Plus près de nous, entre la machine à mère de Claude Louis-Combet (Augias et autres infamies, Corti, 1993) et l’Histoire de la merde de Dominique Laporte (Christian Bourgois, rééd. 2003), Bienvenu Merino a ouvert sa carrière littéraire avec cinquante-quatre pages brutales de vie vraie, honnête et sans chichi. Évidemment, le boxeur a sévèrement sonné ses lecteurs et s’en est trouvé tout étonné. Dépourvu d’afféterie ou de malice, inconscient en somme d’avoir violé un sacré tabou, il donne encore quelques textes à des revues et feuilles variées, Le Gué (ancêtre de Brèves), Lolita, Les Testicules du hasard ou Zédebis, en se méfiant toutefois des ruades de sa plume. Alors qu’il a opté pour la décoration de théâtre et les prosaïques ateliers de peinture (laque) afin de gagner sa vie, il sollicite sans trop d’opiniâtreté l’édition parisienne et, pour de ne pas subir les désolantes lettres de refus, choisit de poursuivre en se publiant tout seul, ou avec l’aide d’amis. Et puis il est artiste-peintre et conçoit des sculptures. La plus fameuse, un cercueil-fauteuil destiné au macchabable Pinochet stagnant à Londres, n’est pas exposée (trop scandaleuse ?), aussi en fait-il un livre, Descendre au cercueil (1999), après avoir quatre ans plus tôt donné de farouches Fleurs et chant d’espoir du peuple d’Espagne composés en 1975 lors de l’agonie de Franco.
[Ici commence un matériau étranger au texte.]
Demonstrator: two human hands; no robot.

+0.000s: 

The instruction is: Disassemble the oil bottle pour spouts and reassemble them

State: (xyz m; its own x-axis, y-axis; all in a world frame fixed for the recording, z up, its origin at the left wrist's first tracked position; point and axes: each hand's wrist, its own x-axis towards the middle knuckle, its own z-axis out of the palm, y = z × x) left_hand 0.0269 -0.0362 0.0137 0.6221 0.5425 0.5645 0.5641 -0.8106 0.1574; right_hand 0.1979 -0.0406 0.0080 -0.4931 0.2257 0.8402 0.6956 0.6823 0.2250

Restent encore Scènes (1995), un texte érotique, proche de sa première veine, et O, voyelle (2002), d’après une sienne peinture originale sur acier, et puis la Réponse à une jeune fille du XVIe pour sa demande en mariage, inédite, qui excite la curiosité. Malheureusement, lire Bienvenu Merino ne se décide pas. Il faut trouver ses livres et, pour ce faire, il est inutile de chercher en dehors de la rue de Montreuil (Paris XI). On peut, en revanche, espérer qu’un éditeur ose reprendre la Diarrhée au Mexique. S’il se fait on peut rêver ce serait la preuve que notre époque n’est pas si désespérante.

Le chemineau Merino Par Éric Dussert
Le Matricule des Anges n°67 , octobre 2005.